The Nigeria Police and the Independent National Electoral Commission, INEC, have ledges to provide level-playing-ground to all contestants during the forthcoming governorship election in Kogi, scheduled for November 16.
The Commissioner of Police and INEC Resident Electoral Commissioner in the state, Hakeem Busari and Prof. James Apam, gave the assurance while addressing some youth in the state.
The event, featuring over 500 youth, was a sensitization rally on the need to shun violence during the election.
In his remarks at the occasion, Mr Busari commended the youth for their non-violence stance, saying the police, alongside other security agencies, would ensure the security of lives and property before, during and after the election.
“We have already trained our men for this election and are going to have enough manpower as we have been assured of adequate support from the Force headquarters.
“The polling booths and the wards are going to be properly secured; we have nothing to fear as far as the November 16, election is concerned”, he said.
Mr Busari urged stakeholders to play the game according to the rules, warning that anything to the contrary would be viewed seriously.

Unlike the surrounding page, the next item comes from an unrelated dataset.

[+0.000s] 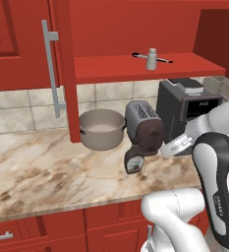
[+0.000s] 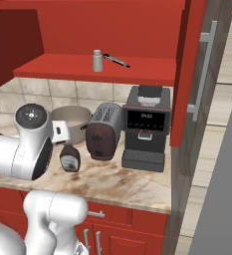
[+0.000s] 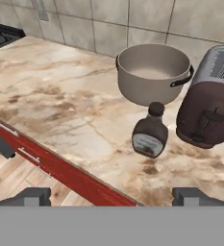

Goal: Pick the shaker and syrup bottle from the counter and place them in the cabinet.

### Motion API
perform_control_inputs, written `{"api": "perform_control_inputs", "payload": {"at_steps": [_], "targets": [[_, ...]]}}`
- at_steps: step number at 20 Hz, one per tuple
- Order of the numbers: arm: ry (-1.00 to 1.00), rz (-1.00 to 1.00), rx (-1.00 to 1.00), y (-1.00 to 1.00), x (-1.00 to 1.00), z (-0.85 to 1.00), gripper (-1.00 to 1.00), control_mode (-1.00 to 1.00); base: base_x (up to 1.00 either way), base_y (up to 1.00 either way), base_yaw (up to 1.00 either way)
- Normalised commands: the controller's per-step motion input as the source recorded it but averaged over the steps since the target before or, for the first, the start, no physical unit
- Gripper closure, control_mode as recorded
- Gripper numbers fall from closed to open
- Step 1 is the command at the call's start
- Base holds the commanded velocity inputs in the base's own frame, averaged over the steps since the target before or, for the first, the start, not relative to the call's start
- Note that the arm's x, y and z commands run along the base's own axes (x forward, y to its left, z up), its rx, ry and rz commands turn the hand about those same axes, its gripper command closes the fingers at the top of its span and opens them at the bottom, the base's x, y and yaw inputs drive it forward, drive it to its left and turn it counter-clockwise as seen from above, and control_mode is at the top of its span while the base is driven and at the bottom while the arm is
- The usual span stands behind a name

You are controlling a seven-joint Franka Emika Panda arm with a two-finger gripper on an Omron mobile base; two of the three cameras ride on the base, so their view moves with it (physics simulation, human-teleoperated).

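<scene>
The syrup bottle (image 1: 134,161) (image 2: 70,158) (image 3: 150,137) stands on the beige marble counter (image 1: 47,167), in front of the toaster and the pot. The pale grey shaker (image 1: 151,59) (image 2: 97,61) stands upright on the red shelf of the open cabinet (image 1: 135,69), beside a thin dark rod. My gripper (image 1: 167,148) (image 3: 112,196) hovers above the counter's front edge, just right of the bottle and apart from it. Its jaws are open with nothing between them. In the hand view the bottle lies ahead, slightly right of centre.
A grey pot (image 1: 102,129) sits behind the bottle, a brown-and-grey toaster (image 1: 144,123) to its right, then a black coffee machine (image 1: 187,106). The cabinet door with its silver bar handle (image 1: 49,69) hangs open on the left. Red drawers (image 1: 62,229) run under the counter.
</scene>
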Motion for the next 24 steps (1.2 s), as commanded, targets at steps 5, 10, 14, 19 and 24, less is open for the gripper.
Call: {"api": "perform_control_inputs", "payload": {"at_steps": [5, 10, 14, 19, 24], "targets": [[-0.18, 0.24, -0.02, 0.16, 0.06, -0.46, -1.00, -1.00, 0.00, 0.00, 0.00], [-0.27, 0.25, -0.04, 0.18, 0.02, -0.49, -1.00, -1.00, 0.00, 0.00, 0.00], [-0.32, 0.26, -0.06, 0.16, 0.00, -0.49, -1.00, -1.00, 0.00, 0.00, 0.00], [-0.34, 0.26, -0.08, 0.12, 0.00, -0.49, -1.00, -1.00, 0.00, 0.00, 0.00], [-0.35, 0.28, -0.09, 0.11, 0.00, -0.48, -1.00, -1.00, 0.00, 0.00, 0.00]]}}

Earlier at the state headquarters of INEC, the Resident Electoral Commissioner, REC, Apam, pledged that the commission would not do everything possible to ensure the conduct of free, fair and credible election.
Represented by the Head, Voter Education and Publicity, VEP, Ahmed Bagudu-Biambo, the REC commended the youth for taking it upon themselves to ensure credible election, saying electoral violence would not be tolerated.
Speaking on behalf of the youth at the occasion, Gift Omoniwa, Executive Director of Participation Initiative for Behavioural Change in Development, PIBCID, said it was time to end the use of youth as political thugs.
Mrs Omoniwa said that youth constituted more than 60 per cent of the State’s population (NPC, 2006), and also represented the majority of registered voters in the state, but had remained marginalised and under-represented in decision making.
“Over the years, the sponsors of electoral violence have used the youth to perpetrate violence and disrupt the electoral process.
“When election violence occurs, the youth, their mothers, sisters and persons living with disabilities are the first victims; today, we have come to say ‘no’ to electoral violence,” she said.
The program was organised by some non-governmental organizations, in collaboration with USAID and UKAID.